A sua volta, però, Louise non riesce ad andare oltre quella vocina che le dice di andarsene senza voltarsi indietro, seguendola. Se Bjørn è frustrato, e affascinato dalla personalità di Patrick, Louise è troppo educata. Se qualcuno ti chiede una seconda chance, soprattutto dopo che è stato così gentile da ospitarti in casa sua, le persone come Louise si sentono in dovere di concedergliela. Sono le regola basilari dell’educazione. Le regole primarie di una società civile: si dialoga, ci si confronta, si cerca di venirsi incontro. Si evitano i conflitti.

Ed è in seguito a questo modo di fare, quell’unione di educazione e frustrazione, che arriva la risposta più agghiacciante possibile alla domanda “Perché ci fate questo?”. Una domanda che tutte le vittime, nei thriller e negli horror, fanno ai loro carnefici. Una domanda ricorrente. Ma la risposta non è quasi mai la stessa che Patrick dà a Bjørn e Louise.

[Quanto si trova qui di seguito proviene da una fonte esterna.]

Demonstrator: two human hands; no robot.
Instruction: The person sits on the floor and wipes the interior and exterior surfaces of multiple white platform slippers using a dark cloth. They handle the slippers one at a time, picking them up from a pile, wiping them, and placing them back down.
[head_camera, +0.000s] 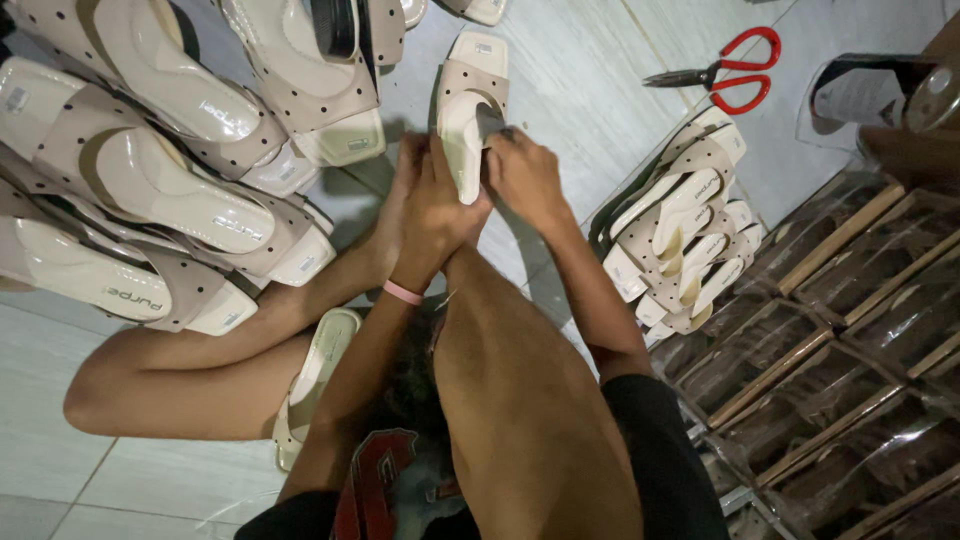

La sua risposta va oltre la sincerità: colpevolizza le vittime. La cosa più politicamente scorretta - ma sincera fino a far male, a noi e ai Bjørn e Louise, in questo caso - che si possa fare.

Le brave persone obbediscono agli ordini. Le brave persone accettano le scuse. Le brave persone trovano una soluzione senza drammi, confrontandosi con il dialogo. Le brave persone educano i loro figli come sono state educate a loro volta dai genitori. Le brave persone non parlano di certe cose. Le brave persone sono sempre quelle che fanno una brutta fine.

In questo mondo ingiusto, spietato, violento e mostruoso, le brave persone sono le vittime ideali. Perché fanno sempre ciò che viene loro detto. A prescindere dalla situazione.

Lo vediamo ogni giorno, al telegiornale. Truffe, furti, rapine, raggi, omicidi. Le vittime sono quasi sempre - salvo rare eccezioni di scontri fra delinquenti - brave persone. Eppure, nonostante tutto, le brave persone continuano a essere come sono. Perché credono nel dialogo, nelle seconde occasioni, nel confronto costruttivo. Anche quando vivono in un mondo che, a loro, non offre nessuna di queste cose quando li mette sulla strada di chi non è una brava persona.